На закате, под лучами медленно опускающегося за хребты дальних гор темно-золотого солнца водопад выглядел еще фантастичнее.
– Послушай, – не сводя зачарованных глаз с раскинувшейся впереди и под ним чудесной картины, начал Шумри, – может быть, есть и третий путь? Самый быстрый?

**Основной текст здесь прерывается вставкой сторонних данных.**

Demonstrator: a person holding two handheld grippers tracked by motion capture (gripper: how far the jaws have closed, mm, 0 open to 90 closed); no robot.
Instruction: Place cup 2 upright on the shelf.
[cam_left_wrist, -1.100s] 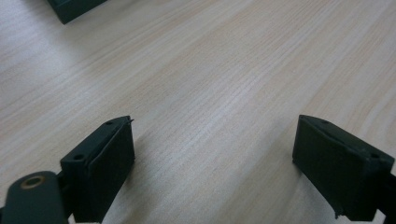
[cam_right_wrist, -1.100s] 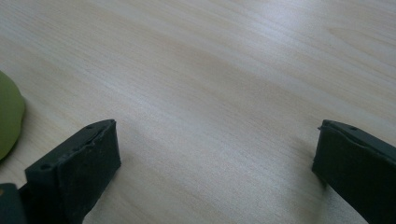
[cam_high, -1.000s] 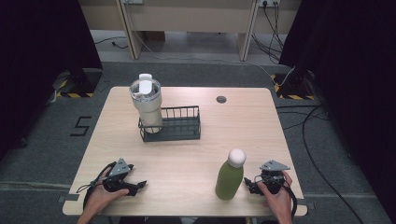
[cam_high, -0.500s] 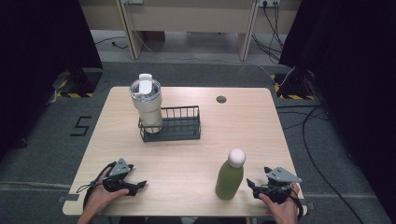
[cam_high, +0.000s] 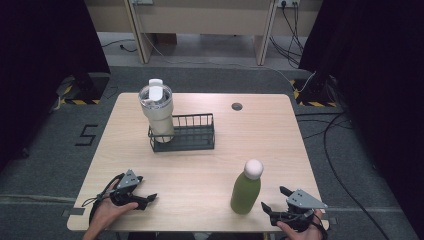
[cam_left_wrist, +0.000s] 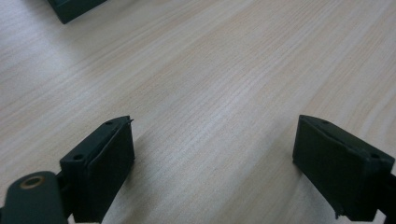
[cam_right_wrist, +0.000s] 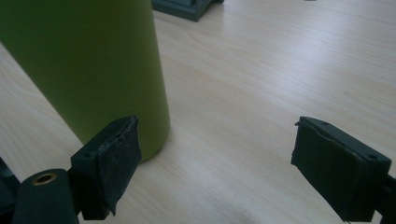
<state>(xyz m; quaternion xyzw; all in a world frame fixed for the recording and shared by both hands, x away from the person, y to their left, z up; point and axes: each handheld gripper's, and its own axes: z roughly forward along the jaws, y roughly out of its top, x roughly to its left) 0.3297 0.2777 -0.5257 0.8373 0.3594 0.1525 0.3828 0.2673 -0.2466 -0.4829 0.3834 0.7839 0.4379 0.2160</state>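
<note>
Black wire basket (cam_high: 182, 134): a lidded tumbler (cam_high: 157, 110) is held at its left end. Green bottle (cam_high: 246, 187) stands well apart, beside the released right gripper (cam_high: 274, 202), whose jaws have just been closing. Left gripper (cam_high: 145, 199): released.

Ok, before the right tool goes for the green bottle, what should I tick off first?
1. Green bottle upright on the table: ok.
2. Bottle between the jaws of the right tool: not ok. It stands beside one jaw, and the jaws have just been closing with nothing between them.
3. Jaws wide enough for the bottle: cannot tell.
4. Left tool open and away from the bottle: ok.
5. Free room in the wire basket beside the tumbler: ok.
</note>
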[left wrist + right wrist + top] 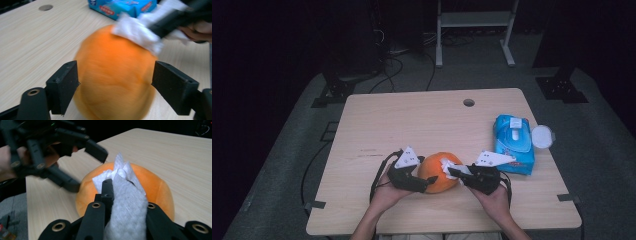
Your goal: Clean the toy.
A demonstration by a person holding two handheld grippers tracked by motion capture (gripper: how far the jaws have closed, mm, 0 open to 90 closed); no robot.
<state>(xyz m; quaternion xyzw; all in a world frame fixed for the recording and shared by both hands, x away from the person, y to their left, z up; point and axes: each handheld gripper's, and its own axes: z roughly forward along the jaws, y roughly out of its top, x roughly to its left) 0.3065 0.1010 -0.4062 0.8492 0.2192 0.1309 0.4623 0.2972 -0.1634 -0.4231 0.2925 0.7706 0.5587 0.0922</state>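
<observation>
Table (412, 120) under everything. Fruit (438, 171) on table, near my edge, abt centre. My left gripper (428, 184) at fruit's left, jaws either side of it. My right gripper (452, 173) at fruit's right w/ tissue (448, 165) between jaws, tissue lying on fruit's top. Wipes pack (513, 143) on table, right of fruit & bit further back, just behind right gripper. Lid (542, 136) right of pack, at table's right edge. Hole (469, 102) in tabletop at far side.
</observation>
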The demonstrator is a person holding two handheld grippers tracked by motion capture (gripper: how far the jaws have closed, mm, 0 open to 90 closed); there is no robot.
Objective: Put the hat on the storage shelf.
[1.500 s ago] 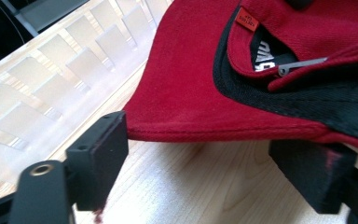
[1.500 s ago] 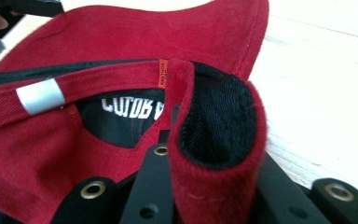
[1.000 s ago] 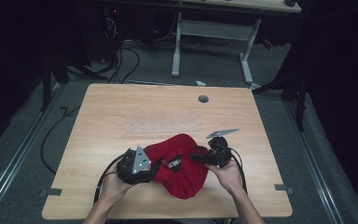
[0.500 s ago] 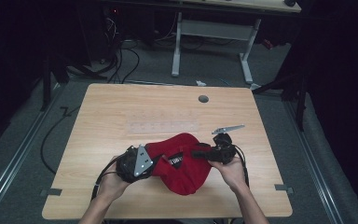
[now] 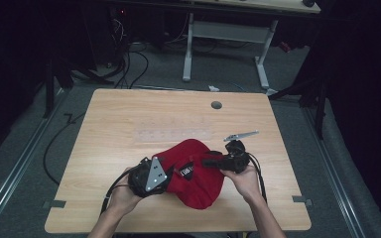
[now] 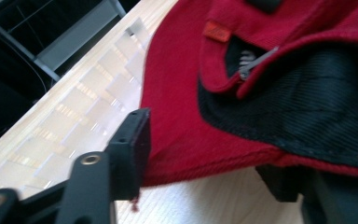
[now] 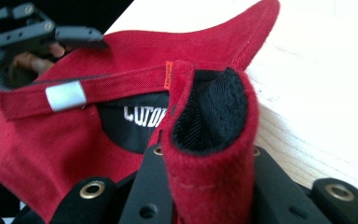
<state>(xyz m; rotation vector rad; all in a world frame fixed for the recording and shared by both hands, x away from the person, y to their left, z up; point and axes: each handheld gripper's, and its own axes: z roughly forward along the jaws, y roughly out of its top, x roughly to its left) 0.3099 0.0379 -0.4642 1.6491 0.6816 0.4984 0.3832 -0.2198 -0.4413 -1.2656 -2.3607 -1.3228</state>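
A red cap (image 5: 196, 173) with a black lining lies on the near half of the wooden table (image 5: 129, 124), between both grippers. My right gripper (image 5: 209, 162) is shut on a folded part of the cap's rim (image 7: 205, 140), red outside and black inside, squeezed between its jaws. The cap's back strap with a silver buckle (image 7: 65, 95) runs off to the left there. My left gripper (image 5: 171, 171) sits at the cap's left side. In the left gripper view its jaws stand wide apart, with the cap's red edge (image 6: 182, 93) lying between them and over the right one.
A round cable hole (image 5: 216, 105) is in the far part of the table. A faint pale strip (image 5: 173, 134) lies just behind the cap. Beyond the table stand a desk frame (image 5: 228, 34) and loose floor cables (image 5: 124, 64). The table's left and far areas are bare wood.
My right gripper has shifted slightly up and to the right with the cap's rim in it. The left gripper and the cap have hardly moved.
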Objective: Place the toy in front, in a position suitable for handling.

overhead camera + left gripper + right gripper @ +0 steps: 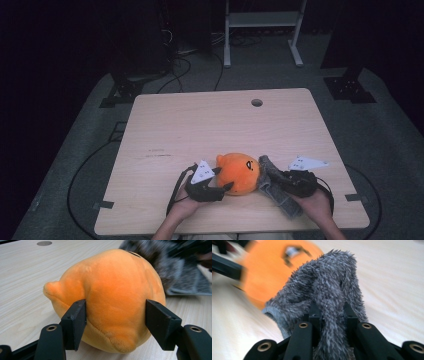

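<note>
- At the near edge of a light wooden table (200, 125), low and centre in the high view, a person works one orange plush toy (239, 172) with a hand-held gripper in each hand.
- The left gripper (214, 186) comes in from the toy's lower left; in the left gripper view its two black jaws stand either side of the round orange body (112, 295), pads touching the plush and clamped on it.
- The right gripper (280, 176) sits right of the toy with its jaws pressed together on one fuzzy grey cloth (332, 290), a fold pinched between them in the right gripper view.
- The relation that matters: the cloth lies against the toy's right side, its long axis running from upper left to lower right in the high view, so the right hand is the nearer one to draw it over or off.
- Count: one toy, one grey cloth, two grippers.
</note>
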Demonstrator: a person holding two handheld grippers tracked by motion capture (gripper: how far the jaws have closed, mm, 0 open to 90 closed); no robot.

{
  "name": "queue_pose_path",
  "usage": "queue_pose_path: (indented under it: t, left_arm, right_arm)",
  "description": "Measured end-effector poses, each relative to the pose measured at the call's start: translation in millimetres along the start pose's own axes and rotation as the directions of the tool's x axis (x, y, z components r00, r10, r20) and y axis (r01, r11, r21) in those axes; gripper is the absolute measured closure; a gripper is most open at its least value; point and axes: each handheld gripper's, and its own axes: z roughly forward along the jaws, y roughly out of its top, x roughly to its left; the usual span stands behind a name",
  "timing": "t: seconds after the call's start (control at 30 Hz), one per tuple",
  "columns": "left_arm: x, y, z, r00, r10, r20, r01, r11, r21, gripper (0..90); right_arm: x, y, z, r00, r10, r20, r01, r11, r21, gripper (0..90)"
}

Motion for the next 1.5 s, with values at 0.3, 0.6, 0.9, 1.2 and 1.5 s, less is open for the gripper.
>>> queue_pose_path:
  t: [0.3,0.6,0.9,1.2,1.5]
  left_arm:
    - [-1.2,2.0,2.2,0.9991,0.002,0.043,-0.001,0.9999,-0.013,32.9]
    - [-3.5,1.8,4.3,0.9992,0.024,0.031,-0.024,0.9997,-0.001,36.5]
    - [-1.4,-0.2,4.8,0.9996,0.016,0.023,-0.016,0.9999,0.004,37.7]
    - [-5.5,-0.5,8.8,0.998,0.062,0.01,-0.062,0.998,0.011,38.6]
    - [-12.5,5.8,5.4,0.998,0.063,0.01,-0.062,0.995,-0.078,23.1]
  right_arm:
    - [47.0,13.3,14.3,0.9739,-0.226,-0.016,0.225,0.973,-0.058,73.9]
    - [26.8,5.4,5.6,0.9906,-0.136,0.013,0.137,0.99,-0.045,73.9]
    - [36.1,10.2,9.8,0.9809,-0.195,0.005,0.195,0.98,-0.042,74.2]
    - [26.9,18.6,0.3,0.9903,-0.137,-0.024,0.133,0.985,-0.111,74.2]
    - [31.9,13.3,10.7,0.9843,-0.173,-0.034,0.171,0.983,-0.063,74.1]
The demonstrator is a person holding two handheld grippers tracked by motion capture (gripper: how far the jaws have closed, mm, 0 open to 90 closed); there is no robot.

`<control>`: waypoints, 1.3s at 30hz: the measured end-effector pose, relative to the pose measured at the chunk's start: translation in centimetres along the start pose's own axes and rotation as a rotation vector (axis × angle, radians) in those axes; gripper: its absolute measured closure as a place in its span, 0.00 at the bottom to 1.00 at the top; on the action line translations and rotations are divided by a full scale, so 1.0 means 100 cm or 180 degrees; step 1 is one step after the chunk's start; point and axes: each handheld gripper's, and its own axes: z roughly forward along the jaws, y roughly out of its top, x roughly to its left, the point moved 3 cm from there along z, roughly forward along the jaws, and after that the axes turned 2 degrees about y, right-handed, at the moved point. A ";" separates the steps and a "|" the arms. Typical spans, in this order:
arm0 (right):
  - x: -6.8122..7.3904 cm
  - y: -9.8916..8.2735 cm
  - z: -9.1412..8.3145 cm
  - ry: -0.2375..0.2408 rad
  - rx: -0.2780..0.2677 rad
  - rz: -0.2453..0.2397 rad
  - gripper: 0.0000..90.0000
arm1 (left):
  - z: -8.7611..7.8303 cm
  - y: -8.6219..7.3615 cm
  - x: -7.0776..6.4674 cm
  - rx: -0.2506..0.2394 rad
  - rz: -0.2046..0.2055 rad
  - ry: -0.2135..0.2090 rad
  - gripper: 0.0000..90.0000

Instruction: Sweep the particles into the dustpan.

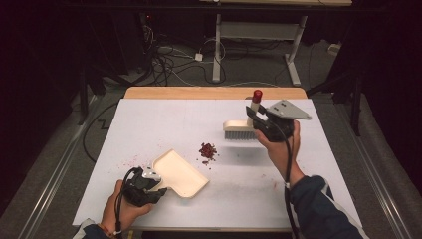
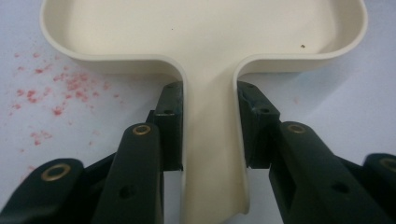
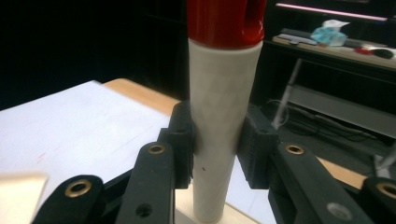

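Note:
A cream dustpan [image 1: 180, 173] lies on the white table [image 1: 149, 124] at front left, its pan facing the middle. My left gripper [image 1: 158, 189] is shut on its handle [image 2: 212, 149], one black pad [image 2: 173, 116] pressing each side. A small pile of dark red crumbs [image 1: 207, 151] sits at the table's centre. My right gripper [image 1: 255, 115] holds a hand brush [image 1: 240, 130] above the table at right; the jaws are shut on its cream handle [image 3: 217, 121], which ends in a red cap [image 3: 224, 21]. The bristles point down.
Fine red specks [image 2: 56, 88] are scattered on the table left of the dustpan. A wooden strip [image 1: 214, 92] edges the table's far side. Behind it are cables on the floor and a desk frame [image 1: 259, 35].

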 end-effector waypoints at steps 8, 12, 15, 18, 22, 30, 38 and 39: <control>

– Почему нет? – пожал плечами киммериец. – Давай вырежем из парусины пару крылышек, привяжем к локтям и… – он взмахнул руками, словно собираясь оторваться от земли и воспарить в воздухе. – Всего десять лун назад мне бы ничего не стоило перемахнуть через эти камни. Тогда у меня был приятель-кутруб, огромная образина, весь мохнатый и с крыльями. Он бы перенес меня вниз за три взмаха крыла… Помню, когда я сидел на его волосатой и жесткой, как старое мясо, спине, а внизу проносились пустыни, поля и оазисы… люди мельтешили, как муравьи, верблюды казались саранчой… – я ему позавидовал: и почему боги наградили крыльями это чудовище? Чтобы удобнее было разыскать с высоты караван в пустыне, ринуться вниз и вдоволь нажраться человеческой плоти?.. Тупая и кровожадная тварь летает, а человек должен ползать, как муравей или ящерица…
– Да, да, – Шумри взволнованно покивал головой. – Человек должен ползать, но, знаешь, это не навсегда. Мой аргосский мудрец говорил мне, что после смерти…
– Опять аргосский мудрец! – в сердцах вскричал киммериец. – Хватит с меня и того, что по милости твоего мудреца я оказался один Нергал знает где, и главное, непонятно с какой целью! Не желаю выслушивать прочие его бредни! Пошли лучше спать. Отоспимся, как следует: завтра потребуются свежие силы.